J’ai enfin terminé 22/11/63, à force de le lire à dose homéopathique les soirs (je m’endormais souvent au bout de 4 ou 5 pages même si c’était formidable, et du coup, j’ai beaucoup lu le matin avant que ne sonne le réveil, en fait).

Bon, alors déjà le pas bien. La traduction est bonne et pas bonne, c’est la traduction de Schrödinger. Elle a été critiquée pour l’emploi de termes un peu pas terribles (par exemple, un mec qui dit “Hé, copain” pour “Hey buddy”, oui c’est super chelou pour les générations actuelles mais… mais je vous cache pas que ça se disait il y a longtemps, dans les cours de récré, et qu’un personnage qui aurait conservé ce tic a , du coup, un cachet particulier : bref, ça, ça ne m’a pas gêné), la substitution de termes de culture française pour des termes américains (genre des noms commerciaux, je n’ai pas noté lesquels), mais surtout, un truc qui m’a freiné dans ma lecture : le mélange constant du passé composé et du passé simple. Je ne comprends pas pourquoi, dans un même paragraphe, ça passe de l’un à l’autre, et ça a été extrêmement perturbant au début.

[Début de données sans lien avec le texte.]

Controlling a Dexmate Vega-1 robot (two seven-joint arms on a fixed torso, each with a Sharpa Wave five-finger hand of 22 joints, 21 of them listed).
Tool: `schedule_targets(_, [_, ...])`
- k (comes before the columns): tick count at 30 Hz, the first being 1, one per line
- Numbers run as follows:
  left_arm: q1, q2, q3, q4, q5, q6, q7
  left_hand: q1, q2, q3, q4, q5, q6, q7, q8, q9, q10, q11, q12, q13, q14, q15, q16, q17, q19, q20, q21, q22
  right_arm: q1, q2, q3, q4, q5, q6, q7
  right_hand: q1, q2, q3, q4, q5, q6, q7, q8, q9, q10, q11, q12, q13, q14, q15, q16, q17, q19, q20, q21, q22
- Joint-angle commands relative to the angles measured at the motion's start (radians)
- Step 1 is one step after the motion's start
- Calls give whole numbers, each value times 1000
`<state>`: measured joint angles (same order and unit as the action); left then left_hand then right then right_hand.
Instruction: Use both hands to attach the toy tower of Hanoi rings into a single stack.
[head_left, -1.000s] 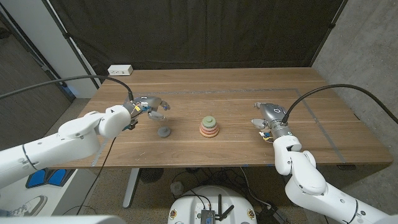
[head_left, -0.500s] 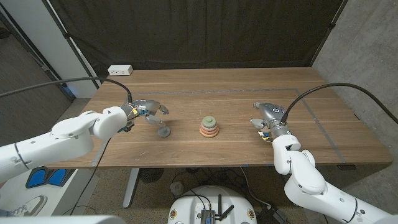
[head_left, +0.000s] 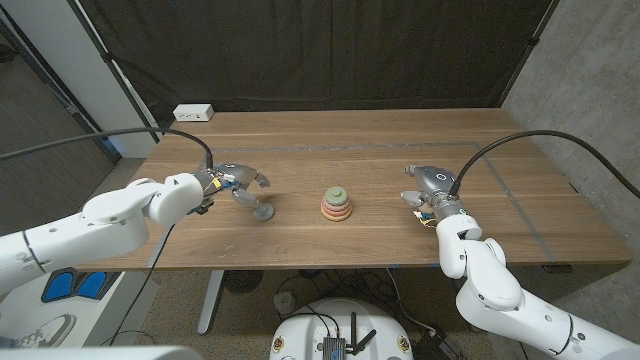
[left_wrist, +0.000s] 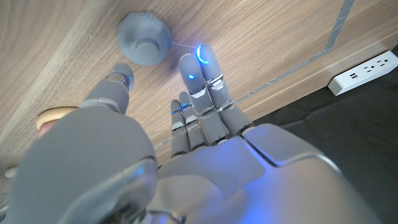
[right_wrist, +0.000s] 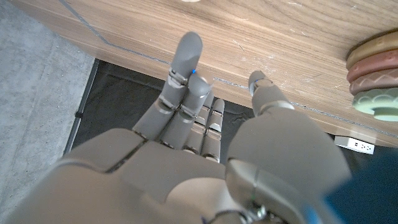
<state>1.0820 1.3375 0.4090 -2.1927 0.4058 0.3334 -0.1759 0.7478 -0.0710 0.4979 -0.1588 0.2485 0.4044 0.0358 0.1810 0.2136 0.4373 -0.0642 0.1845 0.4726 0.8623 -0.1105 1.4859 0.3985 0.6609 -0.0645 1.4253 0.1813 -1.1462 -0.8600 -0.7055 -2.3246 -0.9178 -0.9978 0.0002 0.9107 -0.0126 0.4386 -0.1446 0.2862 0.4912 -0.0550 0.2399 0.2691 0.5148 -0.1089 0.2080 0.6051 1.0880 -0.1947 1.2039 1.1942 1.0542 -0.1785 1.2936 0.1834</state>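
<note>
A small stack of rings (head_left: 337, 203), orange at the bottom, pink, then green on top, stands at the table's middle. A grey round piece with a knob (head_left: 263, 211) lies to its left; it is also in the left wrist view (left_wrist: 144, 38). My left hand (head_left: 236, 183) hovers just left of and behind the grey piece, holding nothing. Its fingers (left_wrist: 198, 74) are spread and reach close beside the piece. My right hand (head_left: 428, 190) waits right of the stack with its fingers (right_wrist: 181, 68) extended and nothing in them. The edge of the stack (right_wrist: 377, 74) appears in the right wrist view.
A white power strip (head_left: 193, 113) lies at the table's back left corner and also shows in the left wrist view (left_wrist: 364, 71). Grey tape lines (head_left: 520, 205) cross the right part of the wooden table (head_left: 400, 140). A black curtain hangs behind.
My left hand has dropped and moved nearer to the grey piece, fingers now close beside it. The right hand has barely shifted. The rings have not moved.
</note>
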Motion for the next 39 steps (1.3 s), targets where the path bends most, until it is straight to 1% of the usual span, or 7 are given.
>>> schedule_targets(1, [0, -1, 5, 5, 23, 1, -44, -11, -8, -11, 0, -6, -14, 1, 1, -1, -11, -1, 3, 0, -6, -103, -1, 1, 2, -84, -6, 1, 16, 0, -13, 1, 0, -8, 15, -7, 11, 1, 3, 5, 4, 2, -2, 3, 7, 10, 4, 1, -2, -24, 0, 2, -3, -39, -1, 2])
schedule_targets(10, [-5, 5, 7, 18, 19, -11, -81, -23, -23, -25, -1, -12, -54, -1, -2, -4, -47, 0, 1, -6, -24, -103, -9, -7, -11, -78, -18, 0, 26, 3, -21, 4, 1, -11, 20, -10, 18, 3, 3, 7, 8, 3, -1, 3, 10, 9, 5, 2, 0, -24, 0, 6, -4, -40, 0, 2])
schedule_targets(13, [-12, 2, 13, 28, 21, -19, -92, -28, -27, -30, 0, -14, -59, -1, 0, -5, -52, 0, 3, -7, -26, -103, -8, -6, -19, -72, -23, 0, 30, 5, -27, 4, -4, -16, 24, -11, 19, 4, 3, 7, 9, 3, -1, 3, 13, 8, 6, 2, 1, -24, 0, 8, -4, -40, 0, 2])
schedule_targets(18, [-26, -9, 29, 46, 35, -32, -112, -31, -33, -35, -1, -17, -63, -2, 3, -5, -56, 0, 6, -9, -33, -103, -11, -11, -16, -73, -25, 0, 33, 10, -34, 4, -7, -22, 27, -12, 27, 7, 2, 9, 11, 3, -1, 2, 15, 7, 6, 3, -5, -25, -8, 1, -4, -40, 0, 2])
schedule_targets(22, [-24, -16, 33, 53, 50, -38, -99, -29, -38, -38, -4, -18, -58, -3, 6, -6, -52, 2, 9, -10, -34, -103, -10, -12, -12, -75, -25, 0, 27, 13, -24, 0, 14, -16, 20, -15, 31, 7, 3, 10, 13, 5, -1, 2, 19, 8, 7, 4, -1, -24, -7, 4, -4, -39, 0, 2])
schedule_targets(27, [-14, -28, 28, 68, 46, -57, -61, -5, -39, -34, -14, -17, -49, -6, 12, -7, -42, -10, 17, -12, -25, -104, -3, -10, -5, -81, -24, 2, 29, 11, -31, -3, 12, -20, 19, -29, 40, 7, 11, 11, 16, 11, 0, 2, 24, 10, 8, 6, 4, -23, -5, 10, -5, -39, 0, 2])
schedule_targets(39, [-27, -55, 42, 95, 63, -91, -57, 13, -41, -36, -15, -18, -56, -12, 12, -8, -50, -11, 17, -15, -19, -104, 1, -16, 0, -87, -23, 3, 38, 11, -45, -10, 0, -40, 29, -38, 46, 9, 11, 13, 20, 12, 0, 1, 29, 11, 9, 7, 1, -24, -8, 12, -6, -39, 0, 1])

On a aussi un personnage qui balance des “J’ai pas fait”, “Je pensais pas que”, etc. alors qu’il est prof de langue natale (anglais, donc transposé en français) et qu’on est dans le registre de l’écrit. Ca fait vraiment bizarre et voilà, ça m’a un peu interloqué au début. Je me suis dit qu’il s’agissait de choix (parce que la trad reste quand même fluide et lisible, et que si tu es habitué.e à lire plutôt en français, ça ne va pas te retourner le cerveau), mais je ne comprends pas d’où ils viennent, ces choix. Est-ce que le texte est vraiment un peu foireux, est-ce que c’est moi qui le critique trop, et à quoi ressemble la VO ?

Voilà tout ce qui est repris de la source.